> Required action:
Determine how many lines of the material below include "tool", and reply with that number alone.

START Extracted information

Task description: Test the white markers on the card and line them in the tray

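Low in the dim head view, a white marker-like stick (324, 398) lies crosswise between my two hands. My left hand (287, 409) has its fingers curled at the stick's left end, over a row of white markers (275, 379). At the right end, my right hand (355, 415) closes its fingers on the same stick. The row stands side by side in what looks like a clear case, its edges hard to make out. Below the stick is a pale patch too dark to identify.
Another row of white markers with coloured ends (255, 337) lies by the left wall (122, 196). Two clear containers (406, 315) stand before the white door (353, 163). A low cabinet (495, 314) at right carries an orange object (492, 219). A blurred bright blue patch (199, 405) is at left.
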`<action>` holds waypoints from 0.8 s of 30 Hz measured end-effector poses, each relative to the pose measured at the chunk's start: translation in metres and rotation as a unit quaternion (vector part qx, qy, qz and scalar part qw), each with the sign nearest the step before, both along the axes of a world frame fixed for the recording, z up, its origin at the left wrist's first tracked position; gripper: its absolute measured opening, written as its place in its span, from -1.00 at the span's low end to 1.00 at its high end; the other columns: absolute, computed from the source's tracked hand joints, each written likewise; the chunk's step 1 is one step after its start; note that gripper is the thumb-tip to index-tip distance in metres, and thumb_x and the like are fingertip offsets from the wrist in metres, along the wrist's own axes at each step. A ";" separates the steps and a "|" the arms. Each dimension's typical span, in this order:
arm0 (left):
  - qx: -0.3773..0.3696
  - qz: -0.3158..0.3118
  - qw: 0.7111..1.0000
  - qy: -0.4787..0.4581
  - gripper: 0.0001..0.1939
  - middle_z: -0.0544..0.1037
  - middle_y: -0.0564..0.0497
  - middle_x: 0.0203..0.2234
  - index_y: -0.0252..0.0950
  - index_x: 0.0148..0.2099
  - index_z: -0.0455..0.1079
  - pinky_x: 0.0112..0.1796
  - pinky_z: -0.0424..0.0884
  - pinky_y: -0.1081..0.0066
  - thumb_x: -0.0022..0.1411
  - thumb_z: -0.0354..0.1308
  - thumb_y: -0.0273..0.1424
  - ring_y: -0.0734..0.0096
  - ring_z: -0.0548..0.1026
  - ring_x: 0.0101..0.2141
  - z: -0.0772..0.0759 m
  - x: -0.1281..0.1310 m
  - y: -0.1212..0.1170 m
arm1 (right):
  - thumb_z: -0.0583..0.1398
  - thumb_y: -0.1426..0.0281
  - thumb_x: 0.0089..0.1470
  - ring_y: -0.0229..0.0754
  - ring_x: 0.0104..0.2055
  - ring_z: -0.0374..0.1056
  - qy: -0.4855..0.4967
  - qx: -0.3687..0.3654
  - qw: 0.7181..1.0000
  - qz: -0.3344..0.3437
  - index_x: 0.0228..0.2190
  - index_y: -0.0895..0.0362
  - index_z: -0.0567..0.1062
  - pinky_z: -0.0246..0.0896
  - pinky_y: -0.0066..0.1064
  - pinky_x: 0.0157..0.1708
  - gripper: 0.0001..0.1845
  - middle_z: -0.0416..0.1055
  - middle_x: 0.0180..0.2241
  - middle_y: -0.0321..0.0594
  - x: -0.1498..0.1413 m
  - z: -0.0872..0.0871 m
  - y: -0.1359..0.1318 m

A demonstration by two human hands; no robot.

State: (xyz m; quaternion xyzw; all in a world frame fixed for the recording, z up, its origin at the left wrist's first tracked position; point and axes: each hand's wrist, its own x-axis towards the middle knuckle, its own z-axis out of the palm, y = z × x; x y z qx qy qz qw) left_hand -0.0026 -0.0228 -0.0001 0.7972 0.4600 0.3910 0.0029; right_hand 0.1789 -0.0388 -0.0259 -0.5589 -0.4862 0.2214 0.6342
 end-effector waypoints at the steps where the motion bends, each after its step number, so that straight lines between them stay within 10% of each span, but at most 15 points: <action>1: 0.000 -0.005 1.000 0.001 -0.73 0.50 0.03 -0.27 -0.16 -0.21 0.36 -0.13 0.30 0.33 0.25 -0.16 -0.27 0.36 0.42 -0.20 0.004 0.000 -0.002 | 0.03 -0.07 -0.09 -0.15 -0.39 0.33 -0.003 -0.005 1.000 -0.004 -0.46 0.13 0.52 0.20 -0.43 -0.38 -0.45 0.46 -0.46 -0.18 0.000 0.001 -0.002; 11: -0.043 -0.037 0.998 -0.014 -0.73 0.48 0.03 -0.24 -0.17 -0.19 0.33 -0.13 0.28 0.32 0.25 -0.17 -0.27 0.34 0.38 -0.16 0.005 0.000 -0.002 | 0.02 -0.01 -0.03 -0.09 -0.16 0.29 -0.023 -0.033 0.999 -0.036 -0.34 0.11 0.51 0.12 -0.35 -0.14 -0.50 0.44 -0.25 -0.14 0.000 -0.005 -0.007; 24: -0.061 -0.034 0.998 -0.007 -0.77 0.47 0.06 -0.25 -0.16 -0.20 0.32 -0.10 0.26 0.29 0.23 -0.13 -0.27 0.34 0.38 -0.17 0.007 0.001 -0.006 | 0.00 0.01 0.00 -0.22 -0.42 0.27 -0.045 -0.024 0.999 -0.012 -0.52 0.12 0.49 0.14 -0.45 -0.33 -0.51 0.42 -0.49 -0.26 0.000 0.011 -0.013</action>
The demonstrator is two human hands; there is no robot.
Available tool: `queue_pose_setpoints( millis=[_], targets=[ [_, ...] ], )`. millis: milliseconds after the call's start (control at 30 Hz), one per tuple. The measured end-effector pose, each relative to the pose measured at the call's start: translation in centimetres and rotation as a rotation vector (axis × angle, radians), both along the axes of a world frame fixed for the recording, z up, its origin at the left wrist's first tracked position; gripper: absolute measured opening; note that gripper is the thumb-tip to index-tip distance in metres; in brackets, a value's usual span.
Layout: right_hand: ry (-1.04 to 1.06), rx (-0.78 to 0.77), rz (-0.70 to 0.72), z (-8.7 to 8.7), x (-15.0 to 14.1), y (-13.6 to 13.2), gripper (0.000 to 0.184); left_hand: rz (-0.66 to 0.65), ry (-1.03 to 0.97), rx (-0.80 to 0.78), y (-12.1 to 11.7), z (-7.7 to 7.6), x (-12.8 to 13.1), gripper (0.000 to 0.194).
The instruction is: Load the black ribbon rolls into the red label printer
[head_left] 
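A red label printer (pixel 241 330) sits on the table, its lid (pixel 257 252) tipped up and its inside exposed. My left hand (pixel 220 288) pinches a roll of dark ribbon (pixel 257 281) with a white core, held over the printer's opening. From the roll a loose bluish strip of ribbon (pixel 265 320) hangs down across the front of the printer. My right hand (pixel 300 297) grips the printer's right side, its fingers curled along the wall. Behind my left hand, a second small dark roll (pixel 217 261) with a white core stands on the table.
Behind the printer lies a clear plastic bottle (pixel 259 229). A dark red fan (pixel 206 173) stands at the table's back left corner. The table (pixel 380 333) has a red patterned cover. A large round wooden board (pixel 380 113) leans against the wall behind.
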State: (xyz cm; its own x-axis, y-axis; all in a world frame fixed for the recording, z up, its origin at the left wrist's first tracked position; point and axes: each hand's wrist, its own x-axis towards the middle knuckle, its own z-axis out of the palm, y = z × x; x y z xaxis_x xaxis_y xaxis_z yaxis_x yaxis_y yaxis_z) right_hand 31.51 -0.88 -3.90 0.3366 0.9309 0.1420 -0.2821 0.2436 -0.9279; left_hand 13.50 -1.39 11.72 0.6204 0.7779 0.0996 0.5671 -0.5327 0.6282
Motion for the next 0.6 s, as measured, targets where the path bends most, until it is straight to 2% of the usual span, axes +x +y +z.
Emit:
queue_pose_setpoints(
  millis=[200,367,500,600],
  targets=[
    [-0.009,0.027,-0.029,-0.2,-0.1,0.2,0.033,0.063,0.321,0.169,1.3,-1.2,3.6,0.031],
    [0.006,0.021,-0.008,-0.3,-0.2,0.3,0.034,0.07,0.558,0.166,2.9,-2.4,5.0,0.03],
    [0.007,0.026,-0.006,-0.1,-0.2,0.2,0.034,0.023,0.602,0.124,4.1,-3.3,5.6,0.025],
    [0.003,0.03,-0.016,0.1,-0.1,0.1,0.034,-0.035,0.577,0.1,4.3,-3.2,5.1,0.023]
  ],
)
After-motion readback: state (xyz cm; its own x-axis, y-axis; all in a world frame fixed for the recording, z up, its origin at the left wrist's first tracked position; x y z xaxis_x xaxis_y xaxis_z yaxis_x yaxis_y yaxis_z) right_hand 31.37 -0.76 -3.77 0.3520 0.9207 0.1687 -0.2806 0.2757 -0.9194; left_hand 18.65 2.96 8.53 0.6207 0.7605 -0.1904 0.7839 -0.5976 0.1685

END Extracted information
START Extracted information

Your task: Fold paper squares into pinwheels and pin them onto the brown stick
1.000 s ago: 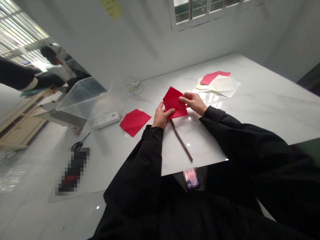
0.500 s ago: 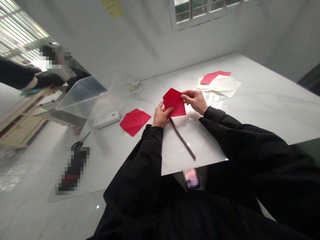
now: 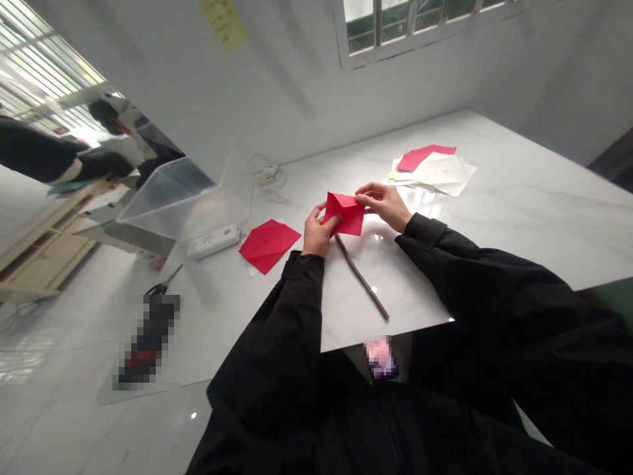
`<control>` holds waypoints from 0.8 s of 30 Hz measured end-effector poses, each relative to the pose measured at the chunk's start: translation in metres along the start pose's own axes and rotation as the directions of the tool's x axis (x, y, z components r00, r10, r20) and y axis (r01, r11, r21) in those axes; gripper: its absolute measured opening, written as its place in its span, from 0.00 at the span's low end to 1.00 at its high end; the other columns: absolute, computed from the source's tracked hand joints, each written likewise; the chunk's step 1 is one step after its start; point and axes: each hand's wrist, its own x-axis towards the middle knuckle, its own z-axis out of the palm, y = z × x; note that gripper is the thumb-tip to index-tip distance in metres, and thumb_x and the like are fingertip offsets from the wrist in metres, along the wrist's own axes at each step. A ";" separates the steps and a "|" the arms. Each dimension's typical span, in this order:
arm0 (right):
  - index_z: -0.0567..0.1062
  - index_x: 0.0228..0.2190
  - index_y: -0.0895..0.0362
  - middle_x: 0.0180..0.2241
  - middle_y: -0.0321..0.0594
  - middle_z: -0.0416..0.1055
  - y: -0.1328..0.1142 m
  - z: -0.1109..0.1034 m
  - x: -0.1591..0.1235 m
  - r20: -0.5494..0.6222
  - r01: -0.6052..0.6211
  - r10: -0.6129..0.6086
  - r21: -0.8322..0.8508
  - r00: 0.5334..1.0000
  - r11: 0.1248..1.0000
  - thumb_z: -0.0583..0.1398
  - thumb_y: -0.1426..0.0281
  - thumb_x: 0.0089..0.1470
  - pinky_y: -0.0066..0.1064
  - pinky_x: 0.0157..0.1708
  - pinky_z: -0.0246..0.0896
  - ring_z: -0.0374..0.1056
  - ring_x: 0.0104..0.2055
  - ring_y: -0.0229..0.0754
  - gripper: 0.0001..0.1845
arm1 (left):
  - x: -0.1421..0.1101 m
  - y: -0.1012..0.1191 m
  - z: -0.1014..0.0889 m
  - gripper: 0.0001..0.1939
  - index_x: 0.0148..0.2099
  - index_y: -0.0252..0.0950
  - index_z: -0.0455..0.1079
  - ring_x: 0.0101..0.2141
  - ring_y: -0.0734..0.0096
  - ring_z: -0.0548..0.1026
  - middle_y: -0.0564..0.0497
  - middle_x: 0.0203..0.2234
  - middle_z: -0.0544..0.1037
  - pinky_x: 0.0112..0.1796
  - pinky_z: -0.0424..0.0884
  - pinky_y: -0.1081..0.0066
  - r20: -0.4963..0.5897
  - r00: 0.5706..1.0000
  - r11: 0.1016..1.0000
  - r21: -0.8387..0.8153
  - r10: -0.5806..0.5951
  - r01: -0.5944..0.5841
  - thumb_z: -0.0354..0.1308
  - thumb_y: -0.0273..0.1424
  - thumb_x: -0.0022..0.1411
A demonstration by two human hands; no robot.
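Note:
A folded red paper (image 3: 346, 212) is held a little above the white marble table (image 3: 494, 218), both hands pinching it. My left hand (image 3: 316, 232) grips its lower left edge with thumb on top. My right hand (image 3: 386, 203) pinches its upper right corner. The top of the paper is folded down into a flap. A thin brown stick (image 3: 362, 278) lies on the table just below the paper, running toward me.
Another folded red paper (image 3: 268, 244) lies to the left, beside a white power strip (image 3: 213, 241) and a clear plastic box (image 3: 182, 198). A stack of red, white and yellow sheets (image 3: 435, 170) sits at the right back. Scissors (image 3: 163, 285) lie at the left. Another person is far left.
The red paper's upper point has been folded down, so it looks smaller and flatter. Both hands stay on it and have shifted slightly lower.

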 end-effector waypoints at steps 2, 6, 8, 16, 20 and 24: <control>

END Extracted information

> Response to this exercise:
2